Farmers live in constant uncertainty regarding how to optimize their yield. They are constantly bombarded with data regarding their crop, but it is mostly difficult to draw insights and actionable items from this information.

The leading principle in our design process was simplifying the interface so that it contains only necessary information which is organized in a way that will allow the farmer to draw conclusion at a glance. One of the manifestation of this principle was the decision to divide the data into two steps. At first the user gets a summary of the plant status, and if he wants, he can drill down and see a graph that is more explanatory and detailed.


 
 

If you’re considering toggling it - toss it!
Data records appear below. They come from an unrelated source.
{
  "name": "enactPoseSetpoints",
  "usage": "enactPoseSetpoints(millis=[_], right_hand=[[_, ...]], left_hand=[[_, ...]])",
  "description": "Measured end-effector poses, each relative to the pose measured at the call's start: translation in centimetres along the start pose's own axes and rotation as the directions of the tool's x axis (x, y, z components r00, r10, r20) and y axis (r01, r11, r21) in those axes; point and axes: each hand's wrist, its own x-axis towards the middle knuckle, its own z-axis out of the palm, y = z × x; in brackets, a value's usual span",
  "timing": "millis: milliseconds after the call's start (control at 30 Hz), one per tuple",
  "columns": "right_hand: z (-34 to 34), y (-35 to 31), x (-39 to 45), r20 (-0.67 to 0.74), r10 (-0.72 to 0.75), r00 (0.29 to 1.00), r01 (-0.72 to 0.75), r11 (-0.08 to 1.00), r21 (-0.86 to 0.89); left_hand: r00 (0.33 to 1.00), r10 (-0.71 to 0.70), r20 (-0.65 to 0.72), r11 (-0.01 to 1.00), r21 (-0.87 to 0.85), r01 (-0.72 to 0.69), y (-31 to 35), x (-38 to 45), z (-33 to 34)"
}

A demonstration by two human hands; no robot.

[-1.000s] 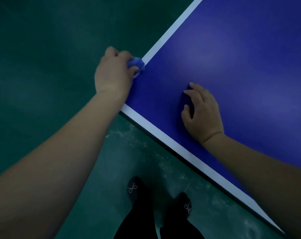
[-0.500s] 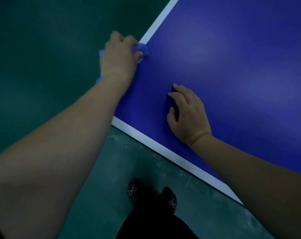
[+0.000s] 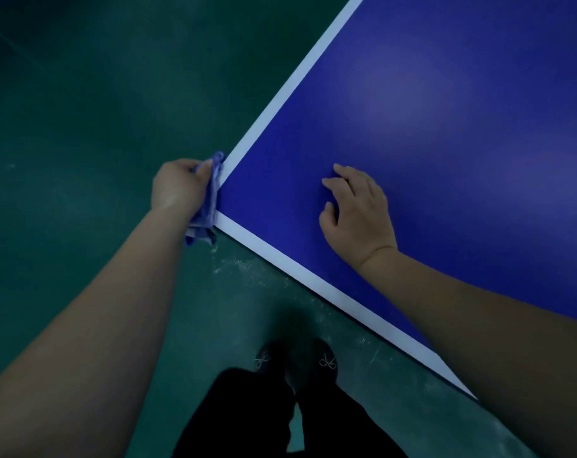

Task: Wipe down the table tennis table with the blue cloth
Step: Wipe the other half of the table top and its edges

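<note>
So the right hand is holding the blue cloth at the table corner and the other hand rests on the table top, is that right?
Not quite. The head view shows the left hand holding the cloth at the table corner; the right hand rests on the top.

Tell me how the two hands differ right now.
The left hand grips the blue cloth; the right hand holds nothing. The left hand sits off the table's corner, by its edge; the right hand rests on the blue top, fingers bent. Both are bare.
</note>
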Motion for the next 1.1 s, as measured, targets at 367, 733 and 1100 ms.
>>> enactPoseSetpoints(millis=[367,733,1100], right_hand=[[2.8,-5.0,9.1,-0.091,0.288,0.953,-0.277,0.953,0.120],[5.9,-8.0,14.6,-0.273,0.544,0.794,-0.581,0.810,-0.075],[5.8,-8.2,15.0,-0.305,0.560,0.770,-0.604,0.795,-0.064]], left_hand=[[0.919,0.026,0.394,0.996,-0.094,0.012,-0.6,5.8,1.3],[0.825,0.222,0.520,0.919,-0.394,0.001,-3.1,5.3,0.9],[0.803,0.250,0.542,0.891,-0.453,0.028,-3.5,6.7,2.8]])
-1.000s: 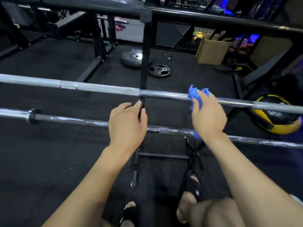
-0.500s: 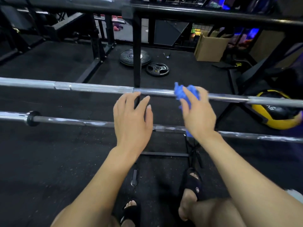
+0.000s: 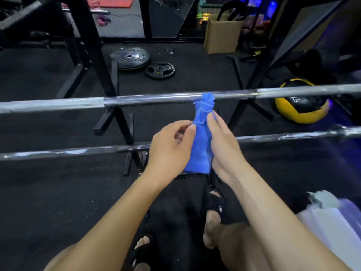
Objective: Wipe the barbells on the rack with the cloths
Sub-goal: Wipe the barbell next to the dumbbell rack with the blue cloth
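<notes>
The cloth (image 3: pixel 201 141) is bright blue, without pattern. The upper bar (image 3: pixel 136 100) is shiny silver; the lower bar (image 3: pixel 78 151) is darker grey with pale worn patches. The rack (image 3: pixel 91 45) is black, and the floor (image 3: pixel 39 192) is black with small light specks. The ball (image 3: pixel 301 106) is yellow and black with white letters. The plates (image 3: pixel 160 70) are black. The box (image 3: pixel 222 36) is brown. The sandals (image 3: pixel 214 204) are black, one with a small white mark.

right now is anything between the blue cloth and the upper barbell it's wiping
Nothing visible. The blue cloth hangs with its top bunched against the upper barbell, while the left hand and right hand hold it lower down.
</notes>
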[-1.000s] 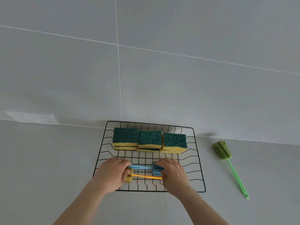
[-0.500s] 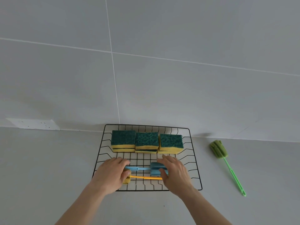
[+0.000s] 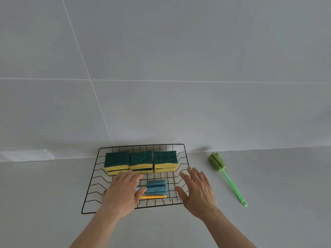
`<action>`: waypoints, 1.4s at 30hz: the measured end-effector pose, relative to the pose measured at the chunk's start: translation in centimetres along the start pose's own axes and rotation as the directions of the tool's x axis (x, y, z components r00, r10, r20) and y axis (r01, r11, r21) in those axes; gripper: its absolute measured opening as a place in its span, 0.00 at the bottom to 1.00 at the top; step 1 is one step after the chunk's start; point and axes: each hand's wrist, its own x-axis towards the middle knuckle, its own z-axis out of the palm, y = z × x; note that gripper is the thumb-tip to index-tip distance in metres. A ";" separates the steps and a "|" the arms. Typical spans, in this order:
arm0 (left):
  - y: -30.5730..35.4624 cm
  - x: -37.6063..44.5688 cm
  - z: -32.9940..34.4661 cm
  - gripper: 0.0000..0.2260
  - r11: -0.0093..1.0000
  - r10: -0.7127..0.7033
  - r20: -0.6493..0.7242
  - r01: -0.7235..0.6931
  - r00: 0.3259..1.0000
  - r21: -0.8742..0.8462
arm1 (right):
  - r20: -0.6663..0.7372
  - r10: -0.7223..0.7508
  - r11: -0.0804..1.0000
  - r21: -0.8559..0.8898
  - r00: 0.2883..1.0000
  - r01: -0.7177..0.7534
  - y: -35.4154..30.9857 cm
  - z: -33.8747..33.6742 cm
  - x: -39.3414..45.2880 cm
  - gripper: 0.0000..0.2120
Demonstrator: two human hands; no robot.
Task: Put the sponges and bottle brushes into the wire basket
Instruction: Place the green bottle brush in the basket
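Observation:
A black wire basket (image 3: 93,178) lies on the grey counter. Along its back stand green-and-yellow sponges (image 3: 141,161) in three small stacks. In its front part lie a blue bottle brush (image 3: 156,187) and a yellow bottle brush (image 3: 154,197), side by side. My left hand (image 3: 121,191) rests over their left ends, hiding them; whether it still grips them I cannot tell. My right hand (image 3: 197,189) hovers with fingers spread over the basket's right rim, holding nothing. A green bottle brush (image 3: 226,174) lies on the counter to the right of the basket.
A tiled grey wall rises directly behind the basket. A white socket plate (image 3: 26,155) sits low on the wall at the left. Bare counter extends on both sides of the basket and in front of it.
My right hand has let go of the blue brush head and moved right, opening its fingers. The left hand stays over the brushes' left ends. The camera has shifted.

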 end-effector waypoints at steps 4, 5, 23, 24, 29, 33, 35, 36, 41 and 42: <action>4.3 0.7 0.3 0.33 0.999 0.017 0.000 -0.017 1.000 0.045 | 0.013 0.040 0.999 -0.024 0.999 -0.039 3.4 -1.8 -1.6 0.32; 5.4 1.0 0.5 0.33 0.999 0.015 0.012 -0.016 1.000 0.048 | 0.026 0.049 0.998 -0.028 0.998 -0.048 4.4 -2.3 -2.0 0.34; 23.3 12.3 4.5 0.30 0.984 0.167 0.078 -0.171 0.983 0.049 | 0.164 0.218 0.976 -0.014 0.962 -0.219 23.1 -4.2 -3.6 0.33; 23.9 13.1 4.8 0.29 0.982 0.174 0.090 -0.179 0.981 0.058 | 0.179 0.229 0.973 -0.003 0.957 -0.232 23.6 -3.9 -3.5 0.33; 25.8 16.8 6.0 0.30 0.965 0.246 0.142 -0.256 0.959 0.052 | 0.247 0.259 0.958 0.057 0.934 -0.281 25.3 -2.5 -3.3 0.31; 26.4 19.5 7.3 0.34 0.949 0.300 0.155 -0.311 0.941 0.055 | 0.271 0.270 0.950 0.080 0.924 -0.302 26.1 -1.8 -2.5 0.27; 26.4 21.0 8.0 0.36 0.933 0.342 0.155 -0.355 0.927 0.065 | 0.281 0.271 0.947 0.096 0.921 -0.308 26.3 -1.6 -2.1 0.26; 26.3 21.6 8.5 0.38 0.922 0.364 0.159 -0.379 0.918 0.080 | 0.290 0.270 0.945 0.104 0.918 -0.311 26.4 -1.4 -1.9 0.25; 25.9 24.2 10.1 0.40 0.891 0.408 0.187 -0.434 0.894 0.130 | 0.303 0.269 0.940 0.125 0.914 -0.318 26.8 -0.7 -1.5 0.22; 25.7 24.4 10.2 0.37 0.880 0.420 0.182 -0.448 0.889 0.155 | 0.304 0.273 0.937 0.129 0.913 -0.323 26.8 -0.6 -1.5 0.20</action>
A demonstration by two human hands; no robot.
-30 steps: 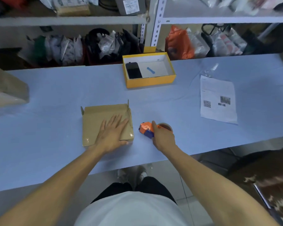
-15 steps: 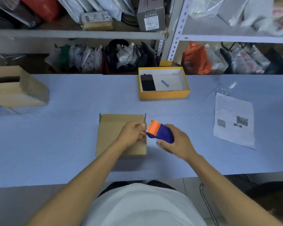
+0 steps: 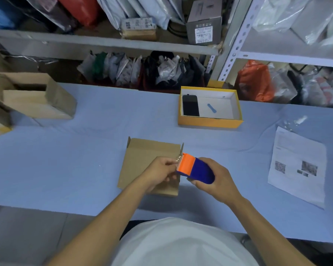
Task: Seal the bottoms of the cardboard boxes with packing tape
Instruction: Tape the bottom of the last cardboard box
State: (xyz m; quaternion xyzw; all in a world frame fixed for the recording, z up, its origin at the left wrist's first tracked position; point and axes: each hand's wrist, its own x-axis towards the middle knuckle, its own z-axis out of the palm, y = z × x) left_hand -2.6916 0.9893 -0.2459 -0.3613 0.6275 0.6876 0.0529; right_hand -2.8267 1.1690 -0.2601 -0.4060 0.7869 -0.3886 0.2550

During our process we relied on the assumption that if there is data that isn’t crucial and necessary, it shouldn’t be included in the product at all. Usually this was identified when someone suggested allowing the user to toggle the visibility of this data. We then brainstormed to see if omitting this info will affect the user and his understanding of his crop’s situation and if it didn’t - off with it’s head!


Iterations

Even after coming up with a simplified interface and understanding what should be included in each component, we continued iterating in order to make sure each component is as simple as could be while still clearly communicating the information to the user. These iterations led us eventually to combine two separate views (the map and plot list) into one screen allowing the user to alternate between the two more easily and seamlessly.

Visual Design

For us, visual design is not the final step of the process and it is not separate from the user experience design. We use visual elements like color, type, metaphors and icons during the sketching process to solve different usability issues. In this case, we used a palette of red, yellow and green colors throughout the interface to reflect the plant status at all times.  

This correlated with the main elements that lead us through the entire process, Keeping the interface clean and simple. With plenty of white space that facilitates the data analysis.

This process allows us to stew longer with the visual language of the product and fine tune it during the entire process so that at the end the appearance of the interface is homogeneous.


 
 

Visual design is more than a pretty face

The visual design of the interface is not meant to just make it look good (and after all beauty is in the eye of the beholder). We use different visual elements as tools to improve usability by developing smart visual logic. We strive to find a reason that explains why we came to each design decision and it’s never “because it looks good”.


Mobile apps

Phytech’s users are not office workers, they are out in the field all day and they need their plant status available to them when they are on the go. For this reason we created a complimentary mobile app that distilled the must-have information so the farmer can get continuous information about his crop. This app offers data about the situation here and now, if he wants to dig into the causes and what led up to this state, he can do that using the web application. This was meant to assure that he receives continuous information about his crop.